Note that currently MDN lists code like this as the way to draw to multiple canvases

var one = document.getElementById("one").getContext("bitmaprenderer"); 
var two = document.getElementById("two").getContext("bitmaprenderer");

var offscreen = new OffscreenCanvas(256, 256);
var gl = offscreen.getContext('webgl');

// ... some drawing for the first canvas using the gl context ...

// Commit rendering to the first canvas
var bitmapOne = offscreen.transferToImageBitmap();
one.transferImageBitmap(bitmapOne);

// ... some more drawing for the second canvas using the gl context ...

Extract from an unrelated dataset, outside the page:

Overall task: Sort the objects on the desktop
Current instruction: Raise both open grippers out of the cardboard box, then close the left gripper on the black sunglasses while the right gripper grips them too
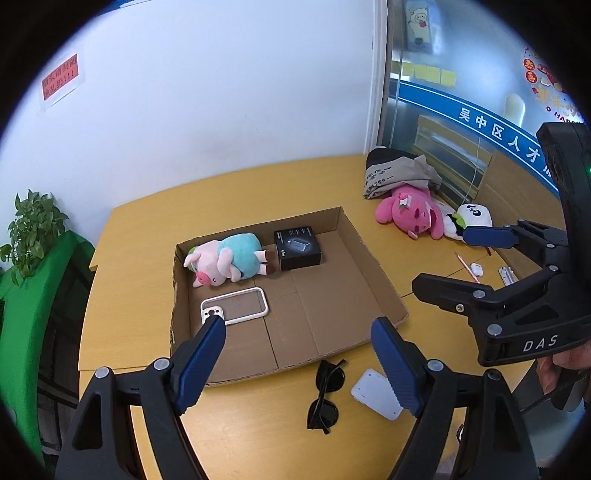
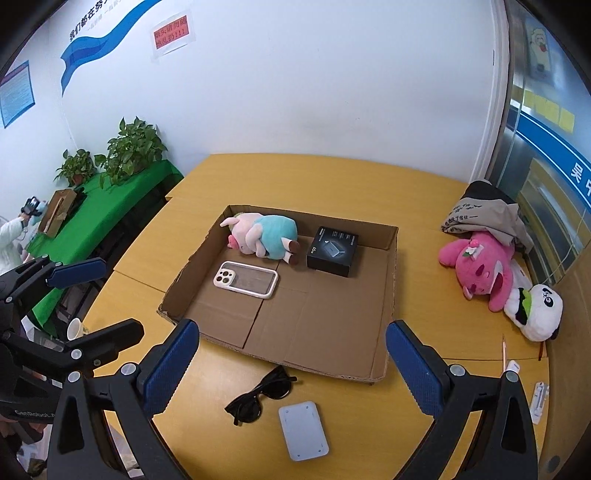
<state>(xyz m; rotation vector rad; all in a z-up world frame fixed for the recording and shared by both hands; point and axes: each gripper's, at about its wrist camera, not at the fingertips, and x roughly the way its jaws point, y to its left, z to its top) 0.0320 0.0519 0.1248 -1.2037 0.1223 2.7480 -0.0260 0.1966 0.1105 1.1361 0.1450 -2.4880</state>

// Commit rendering to the second canvas 
var bitmapTwo = offscreen.transferToImageBitmap();
two.transferImageBitmap(bitmapTwo);

But that seems likely to be super inefficient unless I'm missing something. In order to be able to draw to multiple canvases following the MDN style API you end up needed to set the size your rendering to. In other world you'd have to do this

offscreen.width = widthOfOne;       // EXPENSIVE
offscreen.height = heightOfOne;    // EXPENSIVE
renderSceneForOne();
var bitmapOne = offscreen.transferToImageBitmap();
one.transferImageBitmap(bitmapOne);

offscreen.width = widthOfTwo;       // EXPENSIVE
offscreen.height = heightOfTwo;    // EXPENSIVE
renderSceneForTwo();
var bitmapTwo = offscreen.transferToImageBitmap();
two.transferImageBitmap(bitmapTwo);

Where as if you can either bind to the canvas OR get callback then WebGL knows what canvas it's being asked to render to and if every canvas is double buffered there are no expensive operations.

Maybe there are other solutions? Or maybe the current proposal does this already?